Task goal >> Go through the data from its first line and retype each line, stopping once the line containing "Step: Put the" has been retyped.

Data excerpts

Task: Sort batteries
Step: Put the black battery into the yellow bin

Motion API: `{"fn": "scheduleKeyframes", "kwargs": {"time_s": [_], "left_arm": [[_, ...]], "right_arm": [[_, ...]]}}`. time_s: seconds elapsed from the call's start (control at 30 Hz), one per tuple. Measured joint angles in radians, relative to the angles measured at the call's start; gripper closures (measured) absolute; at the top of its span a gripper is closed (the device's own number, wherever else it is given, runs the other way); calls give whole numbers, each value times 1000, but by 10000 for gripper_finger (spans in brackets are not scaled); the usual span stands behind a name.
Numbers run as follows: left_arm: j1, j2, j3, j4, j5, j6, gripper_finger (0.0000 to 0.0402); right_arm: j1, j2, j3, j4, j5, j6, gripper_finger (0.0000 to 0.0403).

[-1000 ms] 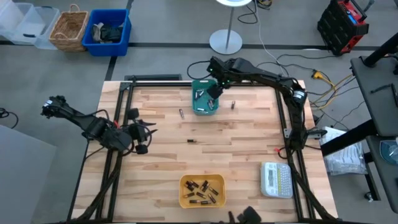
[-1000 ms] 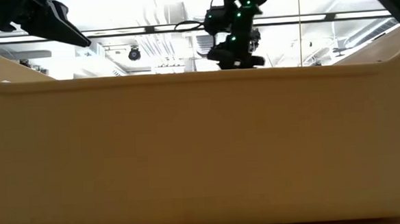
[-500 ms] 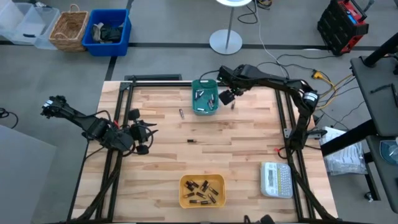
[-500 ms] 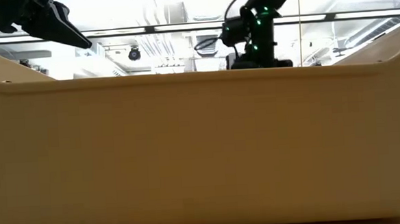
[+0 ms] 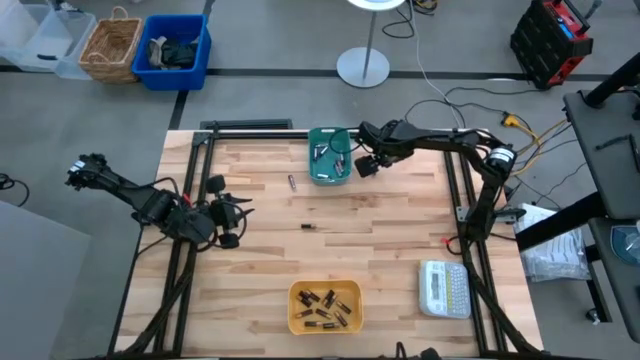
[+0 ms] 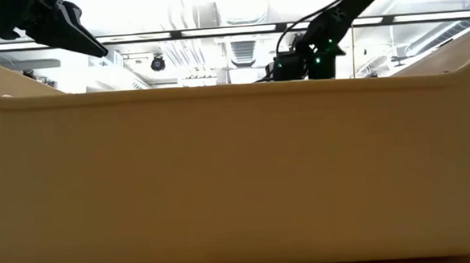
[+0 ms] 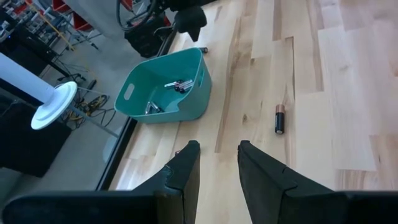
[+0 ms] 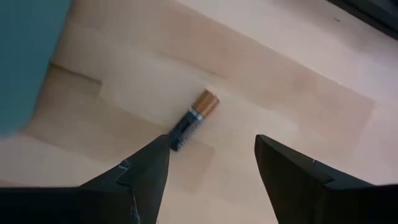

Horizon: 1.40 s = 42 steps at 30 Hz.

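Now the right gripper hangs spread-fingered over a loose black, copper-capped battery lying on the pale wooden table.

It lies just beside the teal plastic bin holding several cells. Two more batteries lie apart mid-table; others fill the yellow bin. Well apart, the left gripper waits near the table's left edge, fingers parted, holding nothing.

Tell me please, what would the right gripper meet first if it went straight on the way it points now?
Probably the loose battery on the table: it lies just ahead of the open right gripper, slightly toward one finger. Depth is unclear, so the bare wood beside it is possible too.
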Motion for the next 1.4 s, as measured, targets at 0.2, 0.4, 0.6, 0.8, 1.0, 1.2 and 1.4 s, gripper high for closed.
{"fn": "scheduleKeyframes", "kwargs": {"time_s": [0.2,0.4,0.6,0.8,1.0,1.2,1.4], "left_arm": [[0,0,0,1,0,22,312],[0,0,0,9,0,29,312],[0,0,1,8,0,29,312],[0,0,2,9,0,29,312],[0,0,2,9,0,29,312],[0,0,2,9,0,29,312],[0,0,2,9,0,29,312]], "right_arm": [[-17,0,-34,85,-11,25,178],[-17,5,-56,125,-9,43,176],[-17,42,-70,157,-4,50,183],[-17,80,-72,157,-3,50,184],[-17,97,-80,162,-2,50,184],[-16,97,-87,163,-2,45,184],[-16,97,-92,168,-10,39,206]]}}
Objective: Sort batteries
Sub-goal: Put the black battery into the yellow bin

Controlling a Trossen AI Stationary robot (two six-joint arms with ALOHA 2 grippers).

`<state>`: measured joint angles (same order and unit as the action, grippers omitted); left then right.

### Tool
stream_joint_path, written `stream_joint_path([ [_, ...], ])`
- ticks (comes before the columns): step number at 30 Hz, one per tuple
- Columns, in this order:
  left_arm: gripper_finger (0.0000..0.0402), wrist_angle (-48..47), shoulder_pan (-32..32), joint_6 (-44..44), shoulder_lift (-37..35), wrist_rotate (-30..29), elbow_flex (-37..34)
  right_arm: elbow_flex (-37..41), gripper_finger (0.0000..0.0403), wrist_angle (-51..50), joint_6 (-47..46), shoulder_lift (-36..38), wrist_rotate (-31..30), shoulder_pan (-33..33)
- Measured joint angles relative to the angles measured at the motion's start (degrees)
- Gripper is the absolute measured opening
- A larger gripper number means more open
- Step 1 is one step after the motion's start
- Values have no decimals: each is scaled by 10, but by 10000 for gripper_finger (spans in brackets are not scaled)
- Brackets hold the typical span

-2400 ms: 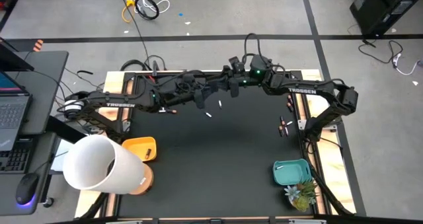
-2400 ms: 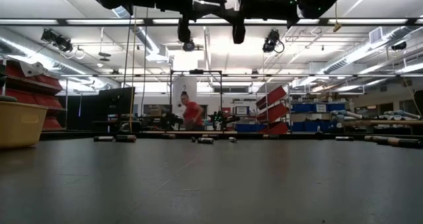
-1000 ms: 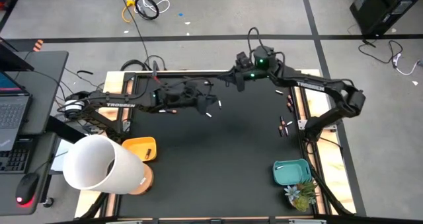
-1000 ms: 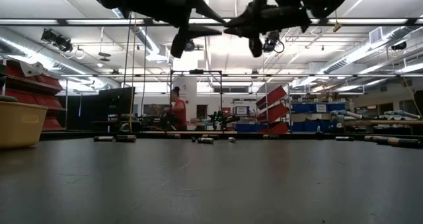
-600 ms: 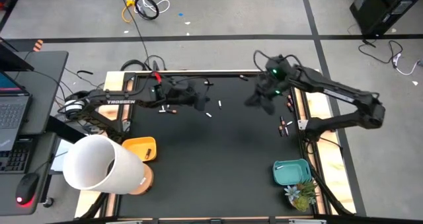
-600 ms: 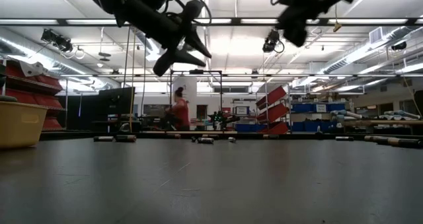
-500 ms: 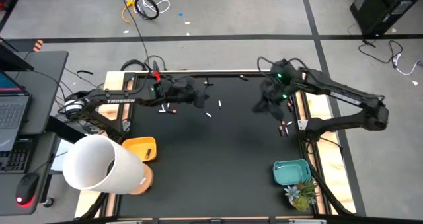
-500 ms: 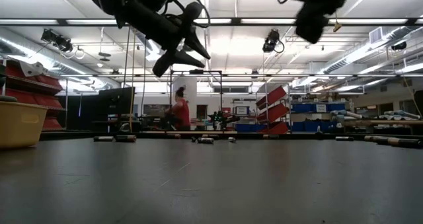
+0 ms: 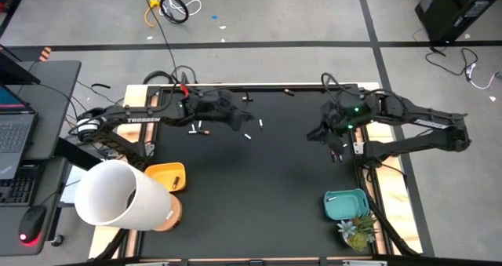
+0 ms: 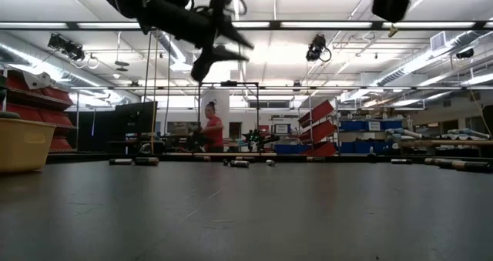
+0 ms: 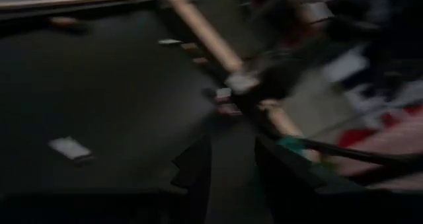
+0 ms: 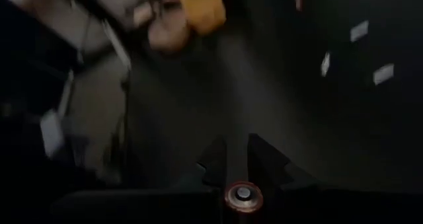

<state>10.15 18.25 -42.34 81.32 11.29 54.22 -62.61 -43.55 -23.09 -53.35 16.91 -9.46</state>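
Black tabletop, high view. Surroundings: yellow bin and large white cylinder at lower left; teal bin at lower right.

Batteries: a few pale ones lie loose upper centre, long axes at mixed angles; darker ones sit at the right edge, axis roughly vertical in frame.

Left gripper hangs above the tabletop, upper centre-left, fingers partly apart, empty.

Right gripper hangs centre-right, fingers nearly together around a small round-ended battery.
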Motion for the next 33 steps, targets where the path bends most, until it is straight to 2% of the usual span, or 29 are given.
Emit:
stream_joint_path([
  [7, 131, 123, -45, -36, 0, 39, 0, 1, 33, 292, -25, -111, -30, 4],
  [12, 132, 144, -81, -44, -4, 41, 0, 1, 33, 519, -71, -199, -49, 11],
  [14, 132, 146, -93, -44, -5, 43, 0, 1, 33, 576, -91, -220, -49, 12],
  [20, 132, 158, -115, -46, -9, 36, 0, 2, 33, 610, -116, -245, -50, 20],
  [26, 132, 193, -117, -42, -9, 31, 0, 2, 33, 614, -115, -253, -83, 26],
  [33, 132, 197, -116, -6, -9, 1, 0, 2, 33, 623, -131, -278, -92, 33],
])
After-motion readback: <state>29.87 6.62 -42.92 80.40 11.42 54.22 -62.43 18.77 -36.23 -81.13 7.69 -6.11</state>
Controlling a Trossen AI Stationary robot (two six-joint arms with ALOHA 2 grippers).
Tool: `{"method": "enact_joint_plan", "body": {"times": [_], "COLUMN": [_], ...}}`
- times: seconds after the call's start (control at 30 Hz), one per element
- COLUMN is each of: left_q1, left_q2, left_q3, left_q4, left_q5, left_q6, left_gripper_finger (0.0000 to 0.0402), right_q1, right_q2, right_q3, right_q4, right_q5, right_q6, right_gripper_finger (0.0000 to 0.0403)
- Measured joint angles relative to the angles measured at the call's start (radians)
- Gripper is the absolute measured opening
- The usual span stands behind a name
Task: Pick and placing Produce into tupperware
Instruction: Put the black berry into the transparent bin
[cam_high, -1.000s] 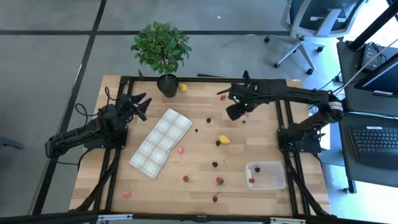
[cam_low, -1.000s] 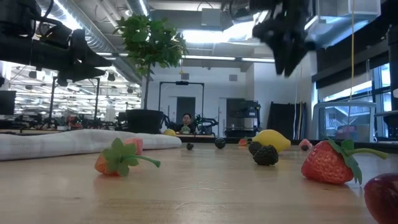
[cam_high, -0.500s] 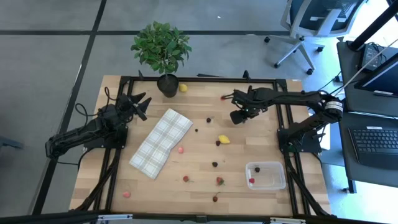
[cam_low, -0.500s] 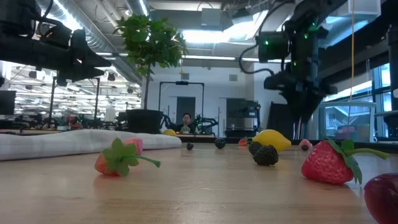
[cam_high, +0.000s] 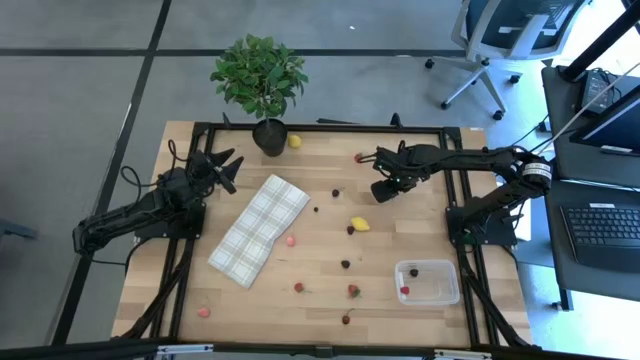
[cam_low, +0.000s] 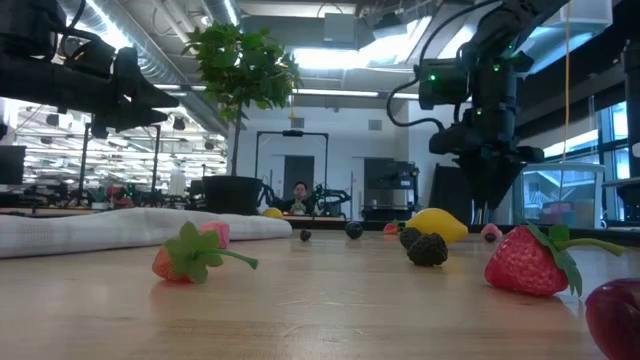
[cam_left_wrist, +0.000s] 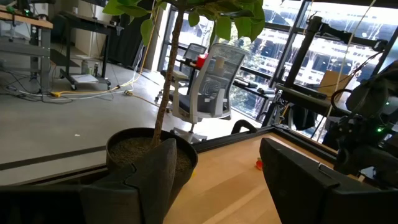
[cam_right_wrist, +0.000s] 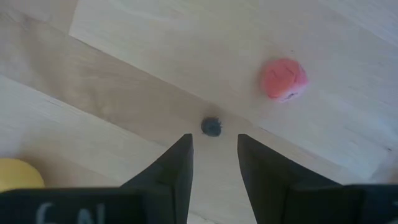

Exercise response >>
Task: Sort batteries
Step: Put the black battery into the yellow bin

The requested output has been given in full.